A ce propos, je me souviens des revendications d'élèves d'AgroParisTech, qui disaient qu'ils auraient préféré que leurs études soient des stages, puisque c'est là -disaient-ils- qu'ils apprenaient le plus.
Pour répondre métaphoriquement à ce propos, je propose de considérer la confection de sablés : j'espère que l'on me pardonnera d'être si prosaïque, en considérant que je sais au moins ce dont je parle.

Bref, restons au niveau pratique, et cherchons à faire des sablés. On trouve mille recettes, et d'autant plus que n'importe qui, aujourd'hui, fait un site et y met son "savoir". En matière de cuisine, il y a donc de tout, des amateurs, des étudiants qui valorisent des travaux, des professionnels, des institutions... Et finalement, on est bien perdu... d'autant que le nombre d'erreurs est considérable. A ce propos, on reviendra vers mon analyse des pâtes à foncer pour bien voir combien la cacophonie est assourdissante, avec des manuels... qui ne méritent pas d'être préconisés pour l'enseignement tant ils sont erronés.

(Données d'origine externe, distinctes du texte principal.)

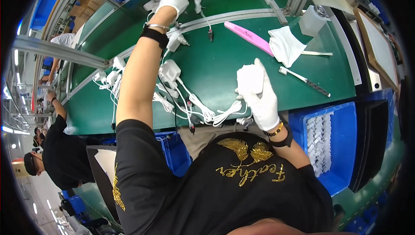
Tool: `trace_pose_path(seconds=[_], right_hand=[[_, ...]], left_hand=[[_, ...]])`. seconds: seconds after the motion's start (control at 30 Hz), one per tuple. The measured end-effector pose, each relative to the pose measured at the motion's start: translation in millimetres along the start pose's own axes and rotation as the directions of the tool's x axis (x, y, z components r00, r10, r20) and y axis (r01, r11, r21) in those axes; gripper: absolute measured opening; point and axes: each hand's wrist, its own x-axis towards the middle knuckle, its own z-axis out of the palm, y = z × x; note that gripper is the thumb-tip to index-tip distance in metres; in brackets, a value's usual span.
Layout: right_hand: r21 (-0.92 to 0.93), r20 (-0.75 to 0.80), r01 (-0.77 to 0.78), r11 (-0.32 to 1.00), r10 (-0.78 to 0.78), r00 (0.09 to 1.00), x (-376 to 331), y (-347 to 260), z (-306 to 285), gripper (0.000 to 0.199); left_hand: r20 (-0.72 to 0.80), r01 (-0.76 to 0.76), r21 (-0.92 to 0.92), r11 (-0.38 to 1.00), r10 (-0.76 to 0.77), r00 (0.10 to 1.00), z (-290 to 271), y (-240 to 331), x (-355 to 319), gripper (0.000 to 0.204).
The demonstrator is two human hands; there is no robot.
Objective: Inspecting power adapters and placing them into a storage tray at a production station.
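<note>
The right hand, gloved, has its fingers clamped on a white charger block over the green bench. The left hand is among white adapters; I cannot tell whether its fingers grip.

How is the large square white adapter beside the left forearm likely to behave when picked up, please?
The white adapter would likely feel stiff: its boxy casing looks like hard plastic. Its apparent cable would probably flop and trail, being bundled in loops, and might snag on neighbouring cables close by.
</note>
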Motion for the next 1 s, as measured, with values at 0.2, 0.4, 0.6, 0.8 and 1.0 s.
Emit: trace_pose_path(seconds=[0.2,0.4,0.6,0.8,1.0], right_hand=[[0.070,-0.008,-0.010,0.997,0.011,1.000,2.1,-1.8,-2.1,0.073],[0.070,-0.063,-0.078,0.995,0.082,0.995,3.8,-8.6,0.7,0.070],[0.088,-0.048,-0.127,0.988,0.131,0.990,11.2,-5.3,16.3,0.070],[0.253,-0.065,-0.077,0.964,0.096,0.993,12.7,7.6,50.4,0.066],[0.651,-0.004,-0.013,0.759,0.020,1.000,5.6,-30.1,29.5,0.068]], left_hand=[[-0.155,-0.110,0.069,0.992,0.119,0.981,-40.2,58.8,-132.8,0.015],[-0.130,-0.153,-0.042,0.987,0.147,0.981,-9.3,91.1,-277.9,0.015],[-0.109,0.012,0.198,0.980,0.010,0.994,-4.7,34.2,-310.1,0.032],[-0.114,-0.055,0.137,0.989,0.071,0.991,-24.8,-39.6,-295.1,0.027],[0.015,-0.086,0.246,0.965,0.085,0.996,-47.4,-49.9,-285.2,0.021]])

Si l'on reste au niveau pratique, comment séparer le bon grain de l'ivraie ? L'expérience ? On ne pourra en faire que quelques unes, alors que la diversité des paramètres est considérable : la quantité de farine, la quantité de beurre, la quantité de sucre, la quantité d'oeuf, l'ordre d'incorporation des ingrédients, leur température, leur qualité, leur emploi, leur travail, leur cuisson... Manifestement, il y a trop de possibilités pour que les praticiens puissent s'y retrouver... sans théorie !

Or, en l'occurrence, les idées théoriques sont simples :
- de l'eau ajoutée à de la farine permet de ponter les protéines et de faire un réseau visco-élastique de "gluten"
- l'oeuf coagule à la chaleur
- le sucre permet de capter l'eau, jusqu'à défaire le réseau de gluten
- le sucre chauffé caramélise, brunit, prend du goût
- le beurre chauffé brunit (pensons au beurre noisette), parce que les protéines sont dégradées
- et quelques autres.

Muni de ce bagage théorique, on comprend que le travail de la farine avec l'eau, ou l'oeuf (puisque le blanc, c'est 90 pour cent d'eau, et le jaune 50 pour cent) produit ce réseau de gluten qui donne de la fermeté. Inversement, le travail de la farine avec le beurre permet d'éviter la formation de ce réseau, d'où une friabilité supérieure. On comprend que l'ajout de sucre contribue à la friabilité. Et l'on comprend que le chauffage peut donner du goût.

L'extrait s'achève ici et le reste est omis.